Pod Topology Spread Constraints
Beyond affinity: topology spread. The pattern.
Idea
Pod topology spread is the discipline of distributing pods across topology domains (zones, nodes, regions). The mechanism is more flexible than pod anti-affinity; the constraints are gradual rather than binary; the workload's distribution matches operational needs.
What the idea looks like:
- topologySpreadConstraints distributes pods across topology.: The pod spec includes topology spread constraints. The constraints specify how pods should distribute across topology domains; the scheduler respects them.
- Anti-affinity is binary.: Pod anti-affinity says "do not place these pods together" or "place them together"; the rule is binary. Topology spread is more nuanced.
- Topology is gradual.: topologySpreadConstraints' maxSkew defines acceptable imbalance. The scheduler tries to keep the difference between most-loaded and least-loaded domains within maxSkew; the distribution is gradual.
- Per-topology-key.: Different topology keys (zone, hostname, region) can have different constraints. Spread evenly across zones; not too many on one node; the constraints stack.
- Soft and hard constraints.: whenUnsatisfiable can be DoNotSchedule (hard) or ScheduleAnyway (soft). Hard constraints can produce unschedulable pods; soft constraints are best-effort.
The idea is more flexible than anti-affinity. The gradual constraints fit more workloads.
Use
The typical use is zone-aware high availability. Spread pods across zones evenly; fewer pods per zone means less impact from a zone failure.
- Spread across zones evenly.: A workload with 9 replicas across 3 zones should have 3 replicas per zone. Topology spread enforces this; the distribution is intentional.
- Fewer pods per zone equals less risk.: Zone failures take out the pods in the failed zone. Even distribution means a zone failure removes a bounded fraction of replicas; the workload stays available.
- Zone-aware HA.: The discipline produces zone-aware high availability. The workload is intentionally distributed; the operational characteristics are predictable.
- Combine with PDB.: Topology spread plus PDB produces comprehensive availability. Spread distributes pods; PDB bounds simultaneous disruption; the workload survives multiple failure modes.
- Calibrate maxSkew.: The maxSkew determines acceptable imbalance. Too tight produces scheduling failures; too loose loses the distribution benefit. Calibration matters.
Zone-aware HA is the typical use. The discipline pays off when zones genuinely fail.
Avoid
Some configurations produce predictable problems. Hard constraints with limited topology can prevent scheduling; the discipline includes recognizing and avoiding these patterns.

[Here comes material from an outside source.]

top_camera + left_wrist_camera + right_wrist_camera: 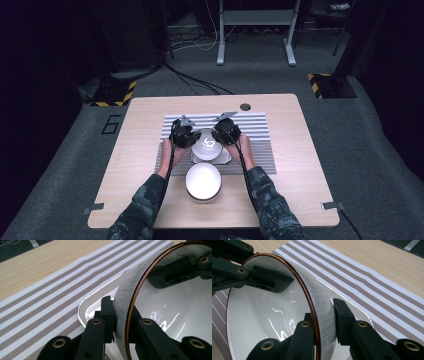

- Hard maxSkew with limited topology.: If maxSkew is 1 and there are only 2 zones, scheduling 3 pods becomes hard. The strict constraint cannot be satisfied; pods stay pending.
- Pods may not schedule.: The scheduling failure is a real operational problem. The team's pods stay pending; the workload's capacity is reduced; the alerts fire.
- Use ScheduleAnyway for resilience.: ScheduleAnyway treats the constraint as a preference. The scheduler respects it when possible but allows scheduling when the constraint cannot be satisfied; the workload always schedules.
- Test the configuration.: Before relying on topology spread, the team tests. Drain a zone; verify the workload behaves as expected; the configuration matches the intent.
- Document the choice.: The team's topology spread configuration is documented. Why these constraints; what the math is; how the workload responds. Future maintainers understand.
Pod topology spread is one of those Kubernetes scheduling disciplines that improves availability when configured correctly. Nova AI Ops integrates with cluster scheduling and pod distribution telemetry, surfaces patterns, and supports the team's scheduling decisions.